== BRIEF ==
Somewhere below, one line contains "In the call" and a later line contains "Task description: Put". Output those two lines and everything between them exactly, and nothing else.
################
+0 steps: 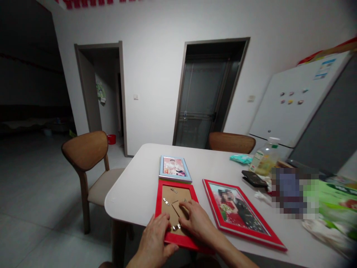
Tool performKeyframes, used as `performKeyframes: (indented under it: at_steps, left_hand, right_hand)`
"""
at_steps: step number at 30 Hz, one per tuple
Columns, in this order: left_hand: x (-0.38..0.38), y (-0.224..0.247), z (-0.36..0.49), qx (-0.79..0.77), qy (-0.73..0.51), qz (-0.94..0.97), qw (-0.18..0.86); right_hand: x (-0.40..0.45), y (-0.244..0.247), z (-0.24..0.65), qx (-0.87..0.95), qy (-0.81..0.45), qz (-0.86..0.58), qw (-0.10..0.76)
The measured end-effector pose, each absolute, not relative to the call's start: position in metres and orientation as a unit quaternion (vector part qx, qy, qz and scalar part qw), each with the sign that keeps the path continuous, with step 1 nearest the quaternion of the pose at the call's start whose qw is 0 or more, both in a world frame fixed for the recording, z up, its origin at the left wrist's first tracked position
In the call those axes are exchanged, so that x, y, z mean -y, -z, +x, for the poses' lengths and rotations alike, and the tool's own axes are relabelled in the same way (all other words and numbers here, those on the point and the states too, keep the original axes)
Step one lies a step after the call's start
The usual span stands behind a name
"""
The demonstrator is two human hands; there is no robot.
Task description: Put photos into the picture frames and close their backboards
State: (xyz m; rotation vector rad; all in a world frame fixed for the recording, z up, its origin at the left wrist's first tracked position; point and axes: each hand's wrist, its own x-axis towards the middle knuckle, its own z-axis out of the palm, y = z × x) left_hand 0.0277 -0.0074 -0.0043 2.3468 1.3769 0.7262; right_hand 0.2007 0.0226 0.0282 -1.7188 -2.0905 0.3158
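A red picture frame (159,201) lies face down at the table's near edge, its brown backing board (170,210) and several small metal clips (166,201) showing. My left hand (154,236) is closed around the frame's lower left corner, thumb along the near rim. Over the right side bends my right hand (196,221), closed on the frame, with curled fingers against the backing near a clip and the stand flap. Part of the right rim is hidden under it. Touching the far end is a light blue framed photo (174,168). To the right, a larger red framed photo (237,208) lies face up.
The white table (134,186) also bears a bottle (263,156), a black wallet-like item (254,179), a teal packet (241,159) and green plastic bags (334,204) at the right. Wooden chairs stand at the left (86,152) and far side (231,142).
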Motion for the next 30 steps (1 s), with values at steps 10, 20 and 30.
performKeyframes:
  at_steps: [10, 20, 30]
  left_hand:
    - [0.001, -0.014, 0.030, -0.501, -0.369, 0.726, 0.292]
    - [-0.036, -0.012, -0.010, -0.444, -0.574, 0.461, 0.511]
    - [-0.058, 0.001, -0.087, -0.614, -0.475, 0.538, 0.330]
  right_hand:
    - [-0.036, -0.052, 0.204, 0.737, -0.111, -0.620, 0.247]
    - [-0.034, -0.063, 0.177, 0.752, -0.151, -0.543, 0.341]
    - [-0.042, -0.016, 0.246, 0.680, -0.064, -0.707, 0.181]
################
== ANSWER ==
In the call those axes are exchanged, so that x, y, z mean -y, -z, +x, for the poses' lengths and rotations alike, and the tool's own axes are relabelled in the same way (all other words and numbers here, those on the point and the states too, keep the original axes)
Step one lies a step after the call's start
The usual span stands behind a name
"""
The demonstrator is two human hands; there is no robot.
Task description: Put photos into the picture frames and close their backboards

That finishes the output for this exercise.